This week's bridge is another rare footbridge that I'm covering. As I've said more than once, I'm generally not worrying about footbridges within parks unless they cross a notable waterway or otherwise have some historical or running significance. This one meets my criteria for interest, although it doesn't have a name that I'm aware of, so I've just called it the Randall's Island Footbridge. This is not to be confused with the Ward's Island Footbridge (previously discussed) which crosses the East River from Manhattan onto Ward's Island.
This is a small footbridge that crosses a marshy inlet between Ward's Island and Randall's Island, the last remnants of the Little Hell Gate, which separated the two islands before it was filled in with construction debris in the years following the completion of the Triborough Bridge (yet to be covered) in 1936. When the Triborough was completed, the two islands were developed as parkland (as well as the psychiatric center, a water treatment plant and a Fire Department Academy), and eventually joined by landfill. There had been a 1,000-foot vehicular bridge between the two islands, which was made obsolete by the landfill, but was only demolished in the 1990's. This bridge was located just east of and parallel to the current road that runs west of Icahn Stadium, and just west of the Hell Gate (railroad) Bridge viaduct.
If you cross the Ward's Island Footbridge from Manhattan (which is currently undergoing work and won't reopen until summer) and turn left, you'll run along a nice new bike/pedestrian path along the west side of the island. This path leads to the footbridge across the inlet to a boardwalk across the marshlands, which leads to the southern end of Icahn Stadium. You can then continue on a road along the western edge of Randall's Island or enter the stadium at the northeast corner. I thought the parkland on the two islands, including the pathway, the presence of Icahn Stadium, and the historical aspect of the joining of the two islands (which are still referred to by separate names) merits inclusion of this bridge on my list.
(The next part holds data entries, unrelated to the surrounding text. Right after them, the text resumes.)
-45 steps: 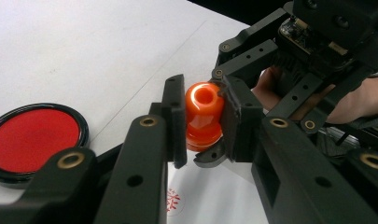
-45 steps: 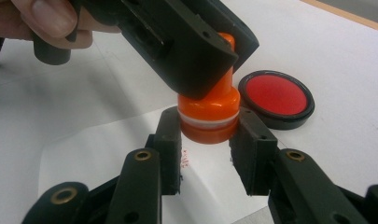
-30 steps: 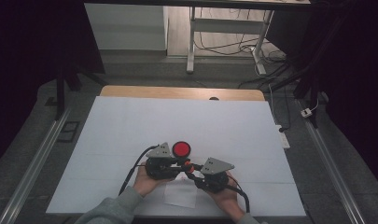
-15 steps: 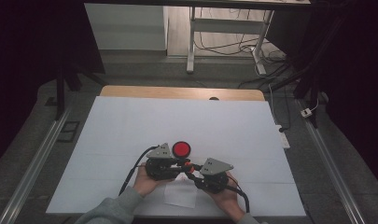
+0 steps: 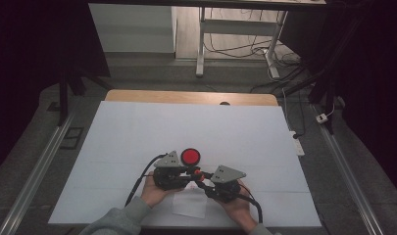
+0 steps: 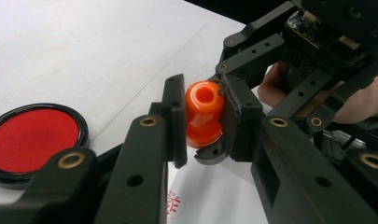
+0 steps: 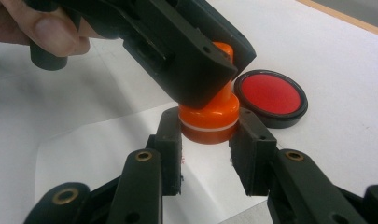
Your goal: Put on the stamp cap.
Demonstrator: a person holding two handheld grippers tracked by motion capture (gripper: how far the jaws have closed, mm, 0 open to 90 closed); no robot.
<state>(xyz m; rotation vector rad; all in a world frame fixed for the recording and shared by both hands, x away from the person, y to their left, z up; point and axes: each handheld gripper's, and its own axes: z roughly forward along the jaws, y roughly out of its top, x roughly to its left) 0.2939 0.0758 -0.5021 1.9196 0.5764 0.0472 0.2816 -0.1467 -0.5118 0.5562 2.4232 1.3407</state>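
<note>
An orange stamp [image 6: 203,100] with a knob top and a wide base [image 7: 208,122] hangs just above a white paper slip [image 5: 190,204]. My left gripper [image 6: 205,123] is shut on its upper part, and in the right gripper view it comes in from above [image 7: 177,46]. My right gripper [image 7: 209,136] is shut on the base from the other side. In the high view the left gripper [image 5: 190,171] and the right gripper [image 5: 205,179] meet at the stamp [image 5: 198,173] near the table's front edge. A round red ink pad [image 5: 190,156] lies open just behind them.
The slip bears a red stamped mark [image 6: 175,205] under the jaws. A large white sheet [image 5: 137,132] covers the table, with a wooden edge [image 5: 186,96] at the back. Metal rails [image 5: 34,171] run along both sides, and cables [image 5: 137,183] trail from the grippers.
</note>
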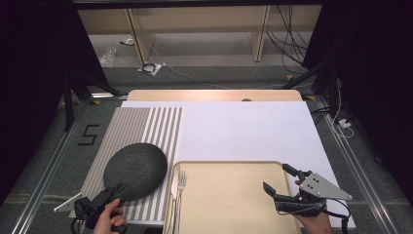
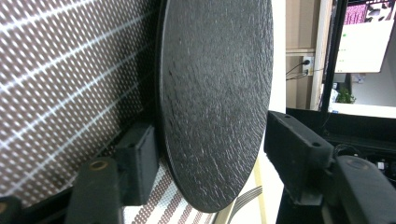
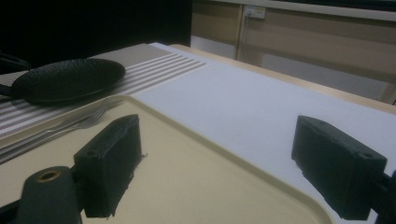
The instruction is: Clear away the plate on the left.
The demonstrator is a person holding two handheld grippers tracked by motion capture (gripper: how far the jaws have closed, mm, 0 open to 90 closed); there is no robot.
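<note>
A dark round plate (image 1: 135,170) (image 2: 215,102) (image 3: 70,79) lies on the striped placemat (image 1: 146,122) (image 2: 56,70) at the left. My left gripper (image 1: 114,191) (image 2: 210,158) reaches in at the plate's near rim. One jaw sits under the rim and the other stands a little off its top face, so the gripper is open around the rim. My right gripper (image 1: 275,176) (image 3: 215,158) hovers open over the right part of the beige tray (image 1: 224,163) (image 3: 187,186), nothing between its jaws.
Forks (image 1: 181,183) (image 3: 70,123) lie along the tray's left edge, close to the plate. A white sheet (image 1: 243,131) covers the table behind the tray. Dark curtains stand at both sides, and cables lie on the floor beyond the table.
</note>
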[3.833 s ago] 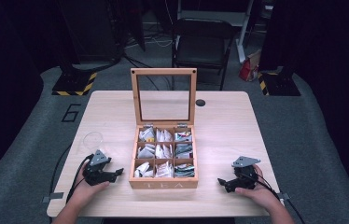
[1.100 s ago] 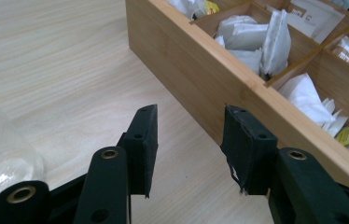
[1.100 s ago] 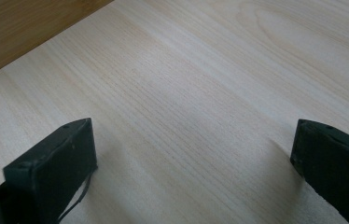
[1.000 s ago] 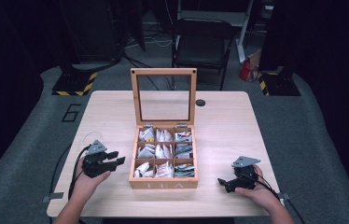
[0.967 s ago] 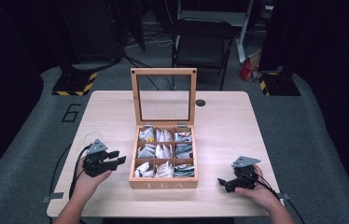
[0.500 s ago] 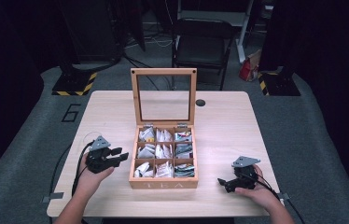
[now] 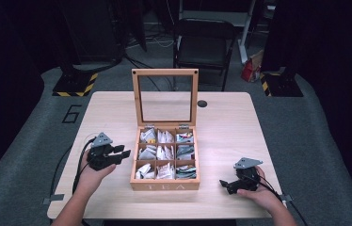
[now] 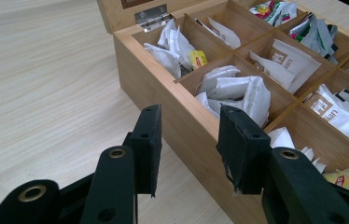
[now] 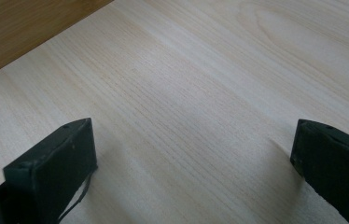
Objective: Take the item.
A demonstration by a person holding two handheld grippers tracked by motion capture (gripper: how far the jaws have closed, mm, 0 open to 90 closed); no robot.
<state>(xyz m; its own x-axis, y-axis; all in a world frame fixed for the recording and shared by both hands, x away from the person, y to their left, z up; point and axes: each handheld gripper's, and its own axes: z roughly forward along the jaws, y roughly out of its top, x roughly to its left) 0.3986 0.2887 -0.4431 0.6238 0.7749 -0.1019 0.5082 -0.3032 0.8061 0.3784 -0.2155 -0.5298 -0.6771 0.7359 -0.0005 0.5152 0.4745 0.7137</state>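
Open tea box [image 7: 165,160] mid-surface [image 7: 240,127], lid upright.
Left tool [image 7: 120,154] hovers just left of it, jaws parted, empty; right tool [image 7: 226,185] rests near right, jaws wide, empty.

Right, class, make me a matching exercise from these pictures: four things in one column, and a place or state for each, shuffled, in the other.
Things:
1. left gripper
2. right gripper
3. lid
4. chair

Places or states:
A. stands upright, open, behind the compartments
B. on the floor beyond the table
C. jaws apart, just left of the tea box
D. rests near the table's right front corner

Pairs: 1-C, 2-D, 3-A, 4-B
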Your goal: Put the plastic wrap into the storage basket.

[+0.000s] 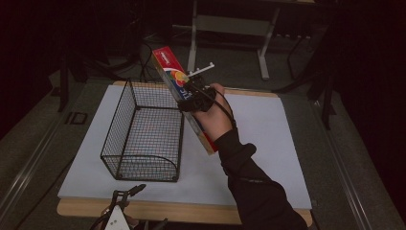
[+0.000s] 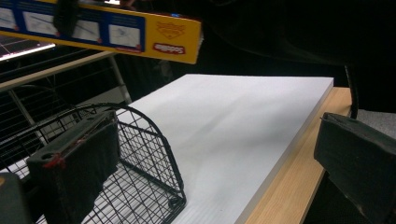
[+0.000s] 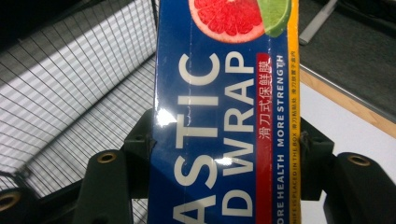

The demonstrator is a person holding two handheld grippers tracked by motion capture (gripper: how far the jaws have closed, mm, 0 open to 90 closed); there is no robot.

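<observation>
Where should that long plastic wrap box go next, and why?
Probably left and down into the wire basket. The right tool grips the plastic wrap box tilted in the air beside the basket's open top, and nothing lies inside it.

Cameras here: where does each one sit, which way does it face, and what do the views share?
High view: above the table's near side, looking forward and down on the white board; the sleeve and right gripper show.
Left gripper view: low at the near edge, facing across the board; its own open pads show.
Right gripper view: looks along its jaws, clamped on the wrap box.
Shared: the wire basket and the box appear in all three.
</observation>
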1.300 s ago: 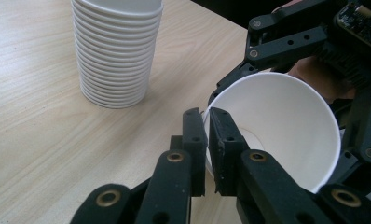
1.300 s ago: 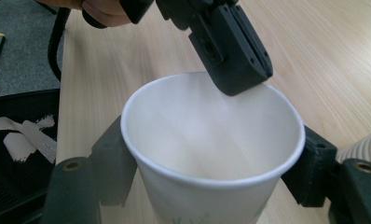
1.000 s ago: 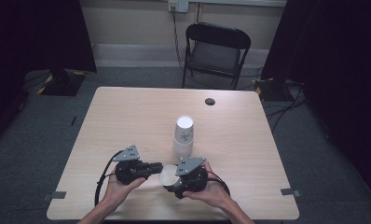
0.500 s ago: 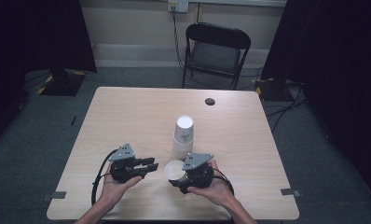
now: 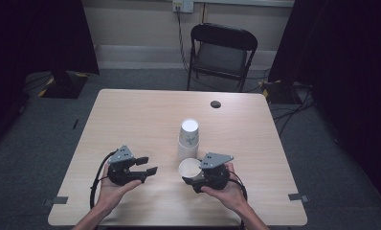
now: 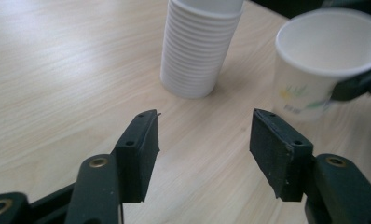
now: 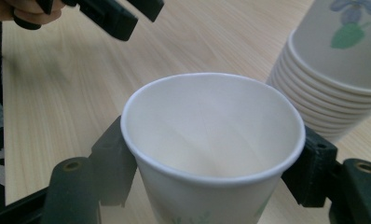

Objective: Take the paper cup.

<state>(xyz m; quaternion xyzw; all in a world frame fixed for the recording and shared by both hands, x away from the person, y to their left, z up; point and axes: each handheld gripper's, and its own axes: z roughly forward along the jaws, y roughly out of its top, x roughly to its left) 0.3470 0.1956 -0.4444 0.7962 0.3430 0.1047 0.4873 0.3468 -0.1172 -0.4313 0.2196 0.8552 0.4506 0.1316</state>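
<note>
Single paper cup (image 7: 211,154), white with a faint green print: upright, mouth up, clamped at its sides by the right tool (image 5: 198,176), just in front of the stack of paper cups (image 5: 188,139), near the person's edge of the bench (image 5: 131,115).
Stack of paper cups: upside down, standing on the bench at about its middle, nested rims ringed at the base.
Left tool (image 5: 147,165): to the left of the stack, apart from it; jaws just been opening, now parted at a middling width, nothing between them, bare bench beneath.
</note>
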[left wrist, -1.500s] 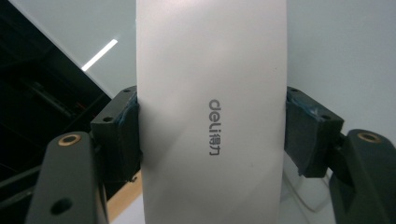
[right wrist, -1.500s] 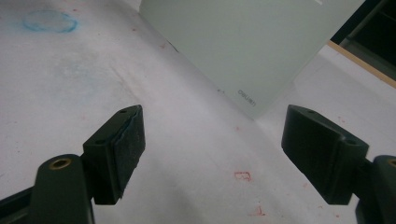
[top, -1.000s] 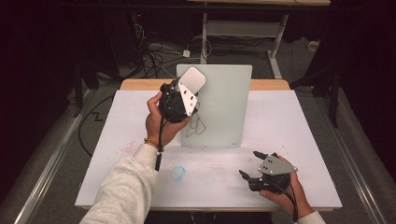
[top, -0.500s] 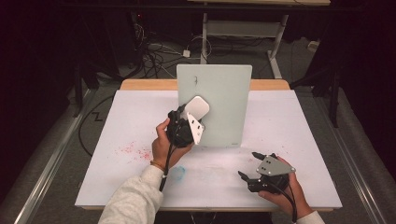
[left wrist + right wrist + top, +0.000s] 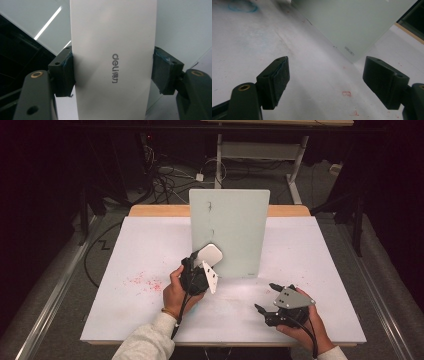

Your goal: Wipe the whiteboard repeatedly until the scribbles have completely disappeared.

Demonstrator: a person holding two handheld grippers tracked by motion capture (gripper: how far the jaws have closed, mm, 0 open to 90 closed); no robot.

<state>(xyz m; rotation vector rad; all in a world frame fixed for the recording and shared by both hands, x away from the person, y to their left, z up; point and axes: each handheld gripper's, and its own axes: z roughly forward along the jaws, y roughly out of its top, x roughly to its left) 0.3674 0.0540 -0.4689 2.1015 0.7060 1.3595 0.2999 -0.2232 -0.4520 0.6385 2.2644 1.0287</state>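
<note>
Nearest the person, at about five o'clock on the table (image 5: pixel 150 240), the right gripper (image 5: pixel 265 298) rests with jaws spread wide and nothing between them. Farther in, near the centre, the left gripper (image 5: pixel 204 261) pinches a white eraser (image 5: pixel 210 255) tight between both pads. Just beyond, at twelve o'clock, lies the pale green board (image 5: pixel 235 225).

White oblong eraser (image 5: pixel 113 60), printed face up, clamped crosswise between left jaws.
</note>
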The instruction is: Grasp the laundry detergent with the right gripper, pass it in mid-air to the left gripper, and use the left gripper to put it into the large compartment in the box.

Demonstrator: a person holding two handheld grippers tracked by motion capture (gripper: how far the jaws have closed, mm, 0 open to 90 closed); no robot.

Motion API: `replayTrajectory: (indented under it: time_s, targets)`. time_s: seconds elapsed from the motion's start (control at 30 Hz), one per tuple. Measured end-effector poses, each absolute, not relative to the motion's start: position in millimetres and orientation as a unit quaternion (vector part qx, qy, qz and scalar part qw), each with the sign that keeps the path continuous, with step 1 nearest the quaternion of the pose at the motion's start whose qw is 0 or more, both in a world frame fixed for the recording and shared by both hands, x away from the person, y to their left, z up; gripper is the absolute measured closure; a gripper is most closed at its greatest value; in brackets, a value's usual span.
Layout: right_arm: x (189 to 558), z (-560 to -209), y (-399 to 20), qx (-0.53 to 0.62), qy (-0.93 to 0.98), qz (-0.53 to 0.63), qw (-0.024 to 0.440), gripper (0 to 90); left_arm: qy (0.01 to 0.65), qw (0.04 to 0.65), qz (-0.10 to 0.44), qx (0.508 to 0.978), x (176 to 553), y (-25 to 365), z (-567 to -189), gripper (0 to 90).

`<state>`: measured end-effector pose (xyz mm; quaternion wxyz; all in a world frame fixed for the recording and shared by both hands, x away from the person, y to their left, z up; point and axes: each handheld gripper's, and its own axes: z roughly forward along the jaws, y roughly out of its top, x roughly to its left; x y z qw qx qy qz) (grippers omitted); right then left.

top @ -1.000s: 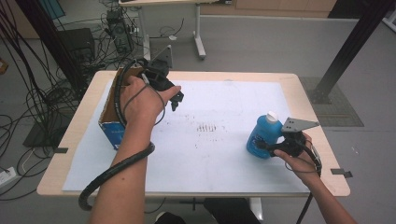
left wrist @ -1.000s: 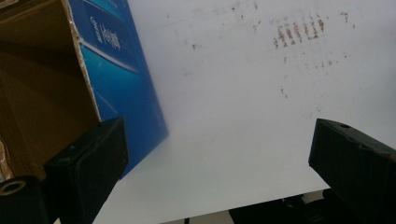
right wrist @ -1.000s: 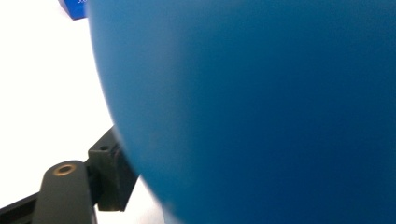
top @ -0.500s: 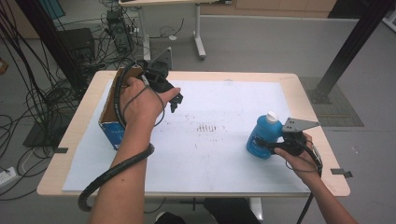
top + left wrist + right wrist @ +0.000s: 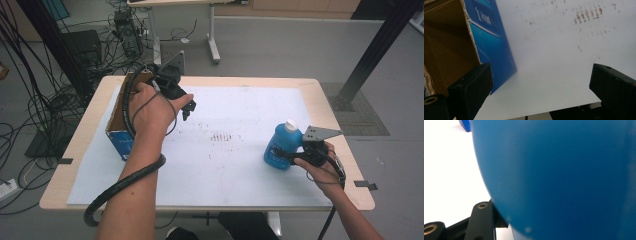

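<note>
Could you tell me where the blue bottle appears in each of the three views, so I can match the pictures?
High view: blue bottle stands at the table's right, in the right gripper.
Left gripper view: the bottle is not in this picture.
Right gripper view: the bottle is very close, covering the centre and right.
Shared landmark: the blue cardboard box.

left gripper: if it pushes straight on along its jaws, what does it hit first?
Probably the white sheet on the table: the left gripper has open jaws aimed down at bare sheet, with the cardboard box just off to one side.
</note>
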<state>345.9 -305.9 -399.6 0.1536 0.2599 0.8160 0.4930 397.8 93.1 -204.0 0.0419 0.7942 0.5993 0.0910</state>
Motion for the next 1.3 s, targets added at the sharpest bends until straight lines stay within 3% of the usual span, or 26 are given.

Icahn Stadium definitely deserves a special mention here. Previously on the site was built the 22,000-seat Triborough Stadium in 1936, the same year the Triborough Bridge was opened. Its opening even on July 11 was the Olympic Trials, which of course was a triumph for Jesse Owens on his way to Berlin. Besides track and field, it was also used for professional football and baseball, as well as music concerts. It had been renamed Randall's Island Stadium, and then in the 1950's Downing Stadium after John J. Downing, a director of New York Parks and Recreation. Downing Stadium was torn down in 2002, replaced by Icahn Stadium, named after donor Carl Icahn, which opened in April 2005. It is one of only four Class 1 internationally-certified (IAAF) tracks in the U.S., and hosts many amateur and professional track meets, including the Adidas Grand Prix, where Usain Bolt broke the 100-meter world record in 2008 (which he broke again a few months later at the Beijing Olympics).
Randall's Island itself was named after Jonathan Randel (or Randal), who bought the island in 1784. His heirs sold it to the city in 1835.